L’Inde interdit les divorces par Skype
NEW DELHI, Inde | (AFP) La Cour suprême indienne a interdit hier le divorce par répudiation express de la femme autorisé dans la communauté musulmane, une décision emblématique qui touche au coeur de la conception de la laïcité du pays.
Le « triple talaq » était l’un des sujets de société les plus débattus de ces dernières années en Inde, touchant à des enjeux publics capitaux comme la liberté de culte et les limites de l’immixtion de l’État dans la vie des minorités religieuses.
Selon cette pratique jusqu’ici acceptée dans le pays, il suffisait à un musulman de prononcer trois fois de suite le mot « je divorce » (« talaq, talaq, talaq ») pour répudier sa femme. Une pratique désormais déclarée illégale par la plus haute instance judiciaire de la Nation.
« Le triple talaq enfreint le Coran et la charia. Il ne fait pas partie des pratiques religieuses et va à l’encontre de la moralité constitutionnelle », a déclaré un panel de cinq juges des principales religions d’Inde – hindouisme, islam, christianisme, sikhisme et zoroastrisme – qui l’a jugé inconstitutionnel par trois voix contre deux.
DIVORCES SEULEMENT
La cour s’est prononcée uniquement sur le divorce à caractère instantané, appelé « talaq-e-biddat », et non sur les autres formes de répudiation qui s’étalent sur des temps plus longs.
Des affaires de divorces instantanés par lettre, par Skype ou même par message Whatsapp, ont fait les gros titres ces dernières années en Inde. Plusieurs femmes congédiées de cette manière avaient engagé un recours pour obtenir l’abolition de cette procédure.
Shayara Bano, la principale plaignante, avait ainsi reçu sa répudiation par courrier en 2015 et avait ensuite fait une dépression.
Représentant 180 millions de personnes, soit 14 % de la population, les musulmans sont la première minorité religieuse en Inde, peuplée à 80 % d’hindous.

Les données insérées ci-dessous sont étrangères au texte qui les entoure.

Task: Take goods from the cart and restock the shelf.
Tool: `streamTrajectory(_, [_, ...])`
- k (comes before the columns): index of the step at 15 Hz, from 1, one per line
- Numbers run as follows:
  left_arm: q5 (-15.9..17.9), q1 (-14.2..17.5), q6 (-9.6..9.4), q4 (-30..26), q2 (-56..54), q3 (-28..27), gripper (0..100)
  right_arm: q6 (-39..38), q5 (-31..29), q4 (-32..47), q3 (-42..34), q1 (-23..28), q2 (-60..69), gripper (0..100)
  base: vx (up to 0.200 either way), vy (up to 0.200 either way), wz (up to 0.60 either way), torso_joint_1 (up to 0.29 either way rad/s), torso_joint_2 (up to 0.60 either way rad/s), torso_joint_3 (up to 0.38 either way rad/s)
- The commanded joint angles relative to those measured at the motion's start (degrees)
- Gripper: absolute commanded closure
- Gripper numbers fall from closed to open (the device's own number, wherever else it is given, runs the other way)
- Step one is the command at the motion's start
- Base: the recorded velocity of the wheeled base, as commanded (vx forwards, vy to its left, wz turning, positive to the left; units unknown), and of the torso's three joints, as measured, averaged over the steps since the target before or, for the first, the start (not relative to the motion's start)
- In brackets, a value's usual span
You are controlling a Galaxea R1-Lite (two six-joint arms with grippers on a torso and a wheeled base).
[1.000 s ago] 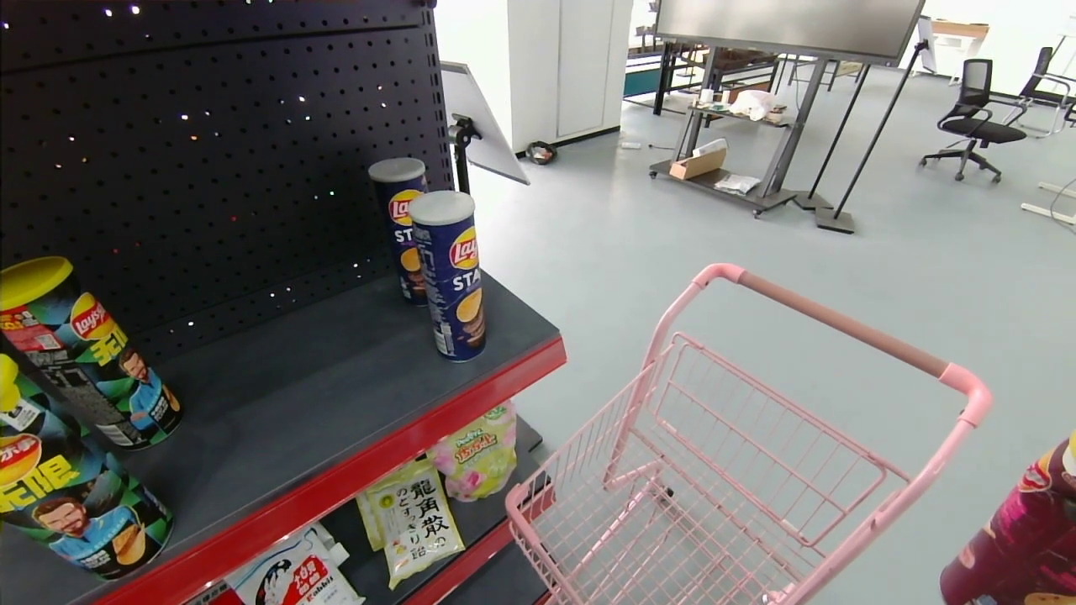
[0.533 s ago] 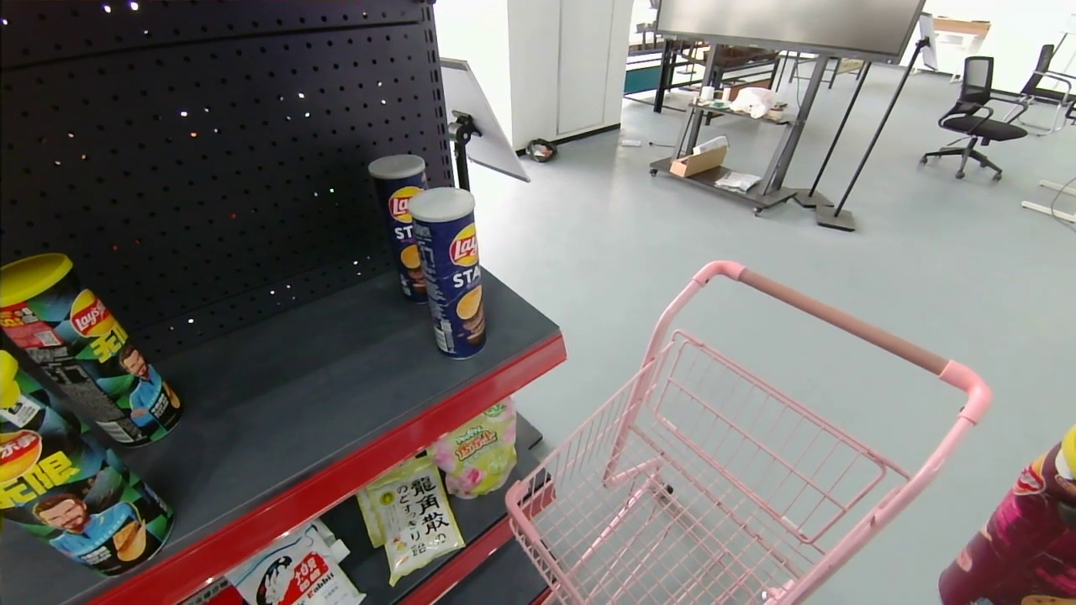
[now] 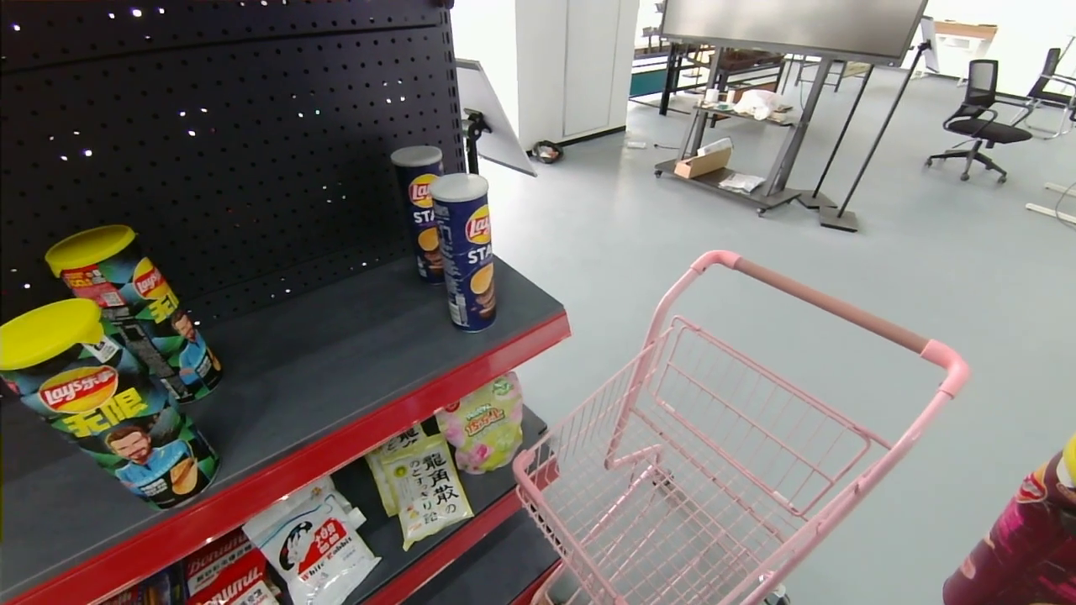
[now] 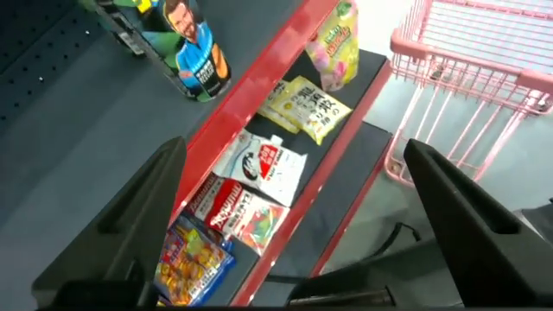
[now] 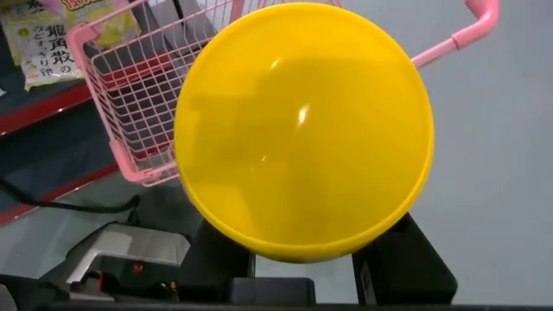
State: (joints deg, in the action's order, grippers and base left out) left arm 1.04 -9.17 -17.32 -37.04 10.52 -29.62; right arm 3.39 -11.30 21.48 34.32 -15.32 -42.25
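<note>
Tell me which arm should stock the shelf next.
Right. The right gripper is shut on a yellow-lidded can, ready to carry to the shelf. The left gripper is open and holds nothing, so it would probably first need to fetch goods.

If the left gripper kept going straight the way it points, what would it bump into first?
Probably the white snack bag on the lower shelf, dead ahead of the left gripper. Depth is unclear, so the upper shelf's red edge might come first.
</note>
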Motion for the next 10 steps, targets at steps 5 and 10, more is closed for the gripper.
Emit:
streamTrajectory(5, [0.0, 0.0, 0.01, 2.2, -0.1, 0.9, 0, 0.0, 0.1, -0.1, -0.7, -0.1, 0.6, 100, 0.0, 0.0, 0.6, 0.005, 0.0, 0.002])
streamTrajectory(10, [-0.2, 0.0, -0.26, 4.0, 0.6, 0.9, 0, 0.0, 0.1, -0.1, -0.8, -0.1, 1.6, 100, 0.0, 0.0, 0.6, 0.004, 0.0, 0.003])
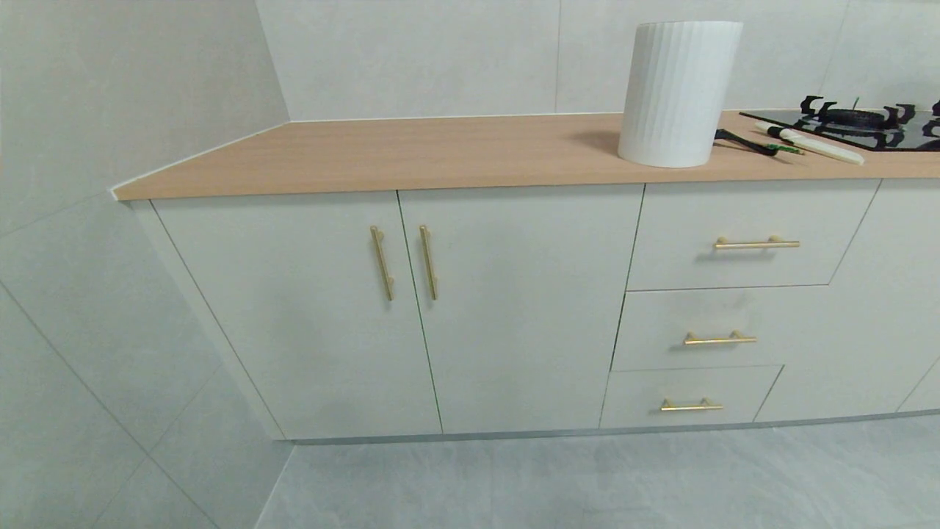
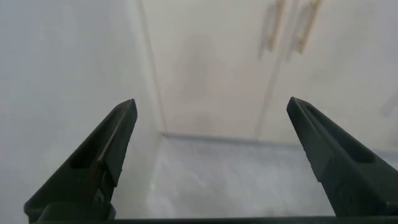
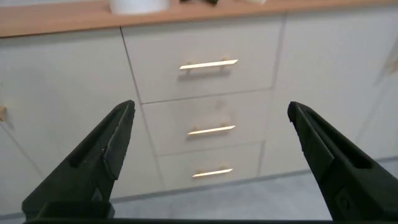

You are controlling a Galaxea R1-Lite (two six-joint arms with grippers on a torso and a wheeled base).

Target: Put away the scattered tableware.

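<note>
Wooden counter (image 1: 411,150) holds a white canister (image 1: 679,92) — left end effector (image 2: 210,101) and right end effector (image 3: 210,105) gape wide, empty

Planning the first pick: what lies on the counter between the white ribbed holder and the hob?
Head view: two utensils lie there, a black-and-green utensil nearest the white ribbed holder and a long white utensil by the hob.

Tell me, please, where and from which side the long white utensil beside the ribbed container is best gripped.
Grip the white utensil near the middle of its long body, from straight above, closing across its narrow width. It lies flat on the counter, with the ribbed container close at one end and the hob just behind, so above seems the freest way.
</note>
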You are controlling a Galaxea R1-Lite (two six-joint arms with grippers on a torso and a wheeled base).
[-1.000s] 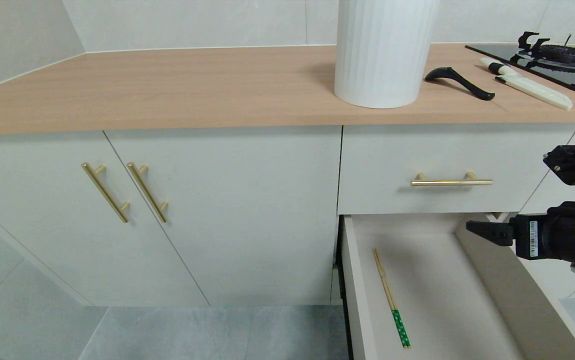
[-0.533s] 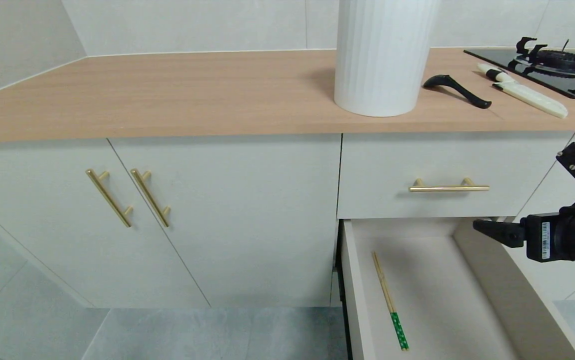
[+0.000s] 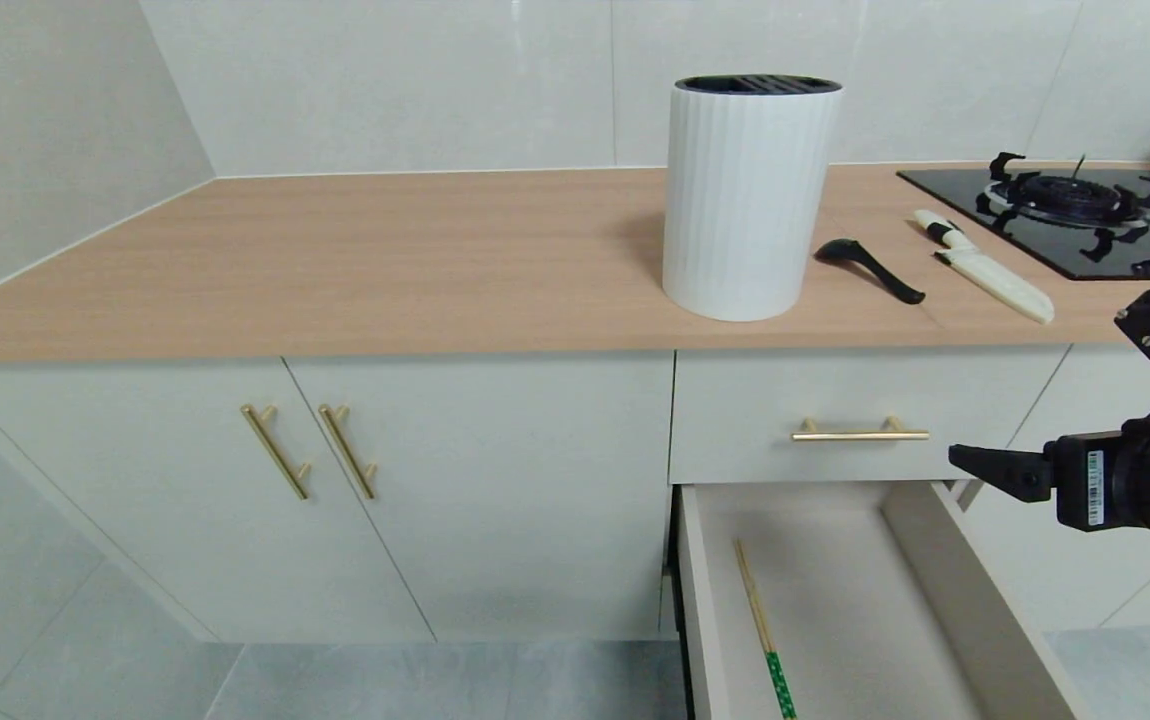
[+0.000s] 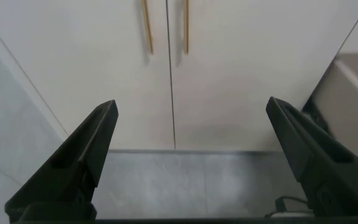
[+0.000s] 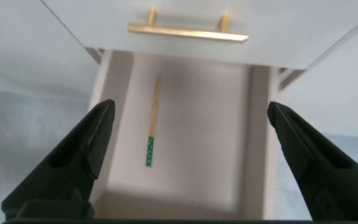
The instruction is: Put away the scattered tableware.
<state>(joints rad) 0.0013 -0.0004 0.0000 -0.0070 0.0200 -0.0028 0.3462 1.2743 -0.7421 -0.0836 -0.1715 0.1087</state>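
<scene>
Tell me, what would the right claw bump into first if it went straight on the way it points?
Probably the open drawer: the right gripper, fingers open, faces its bare floor beside the chopsticks. Depth is unclear, so that is only likely.

Wide-spread right tool (image 5: 190,106) over the pulled-out drawer (image 5: 258,124), green-tipped chopsticks (image 5: 153,121) inside, gold handle (image 5: 188,32) nearby.
</scene>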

« Jusqu’ici, une femme musulmane pouvait être jetée de sa maison de manière totalement arbitraire, sans qu’on lui donne de raison. À partir d’aujourd’hui, n’importe quel homme musulman voulant divorcer devra respecter les injonctions du Coran », s’est félicité auprès de l’AFP TV Balaji Srinivasan, avocat de Mme Bano.
La laïcité à l’indienne, telle que définie dans sa Constitution, place toutes les religions sur un pied d’égalité.
Les croyances de chaque citoyen définissent le droit qui prévaudra en matière de mariage, divorce ou héritage. Les mêmes règles ne s’appliqueront ainsi pas à un hindou ou à un musulman, par exemple.
Le premier ministre Narendra Modi – qui soutenait le recours contre le triple talaq, l’estimant inconstitutionnel et discriminatoire envers les femmes – a qualifié la décision d’« historique ».
Le parti du Congrès (opposition) a également salué un jugement « progressiste, laïc et en faveur d’une égalité des droits pour les femmes musulmanes », dans un tweet sur son compte officiel.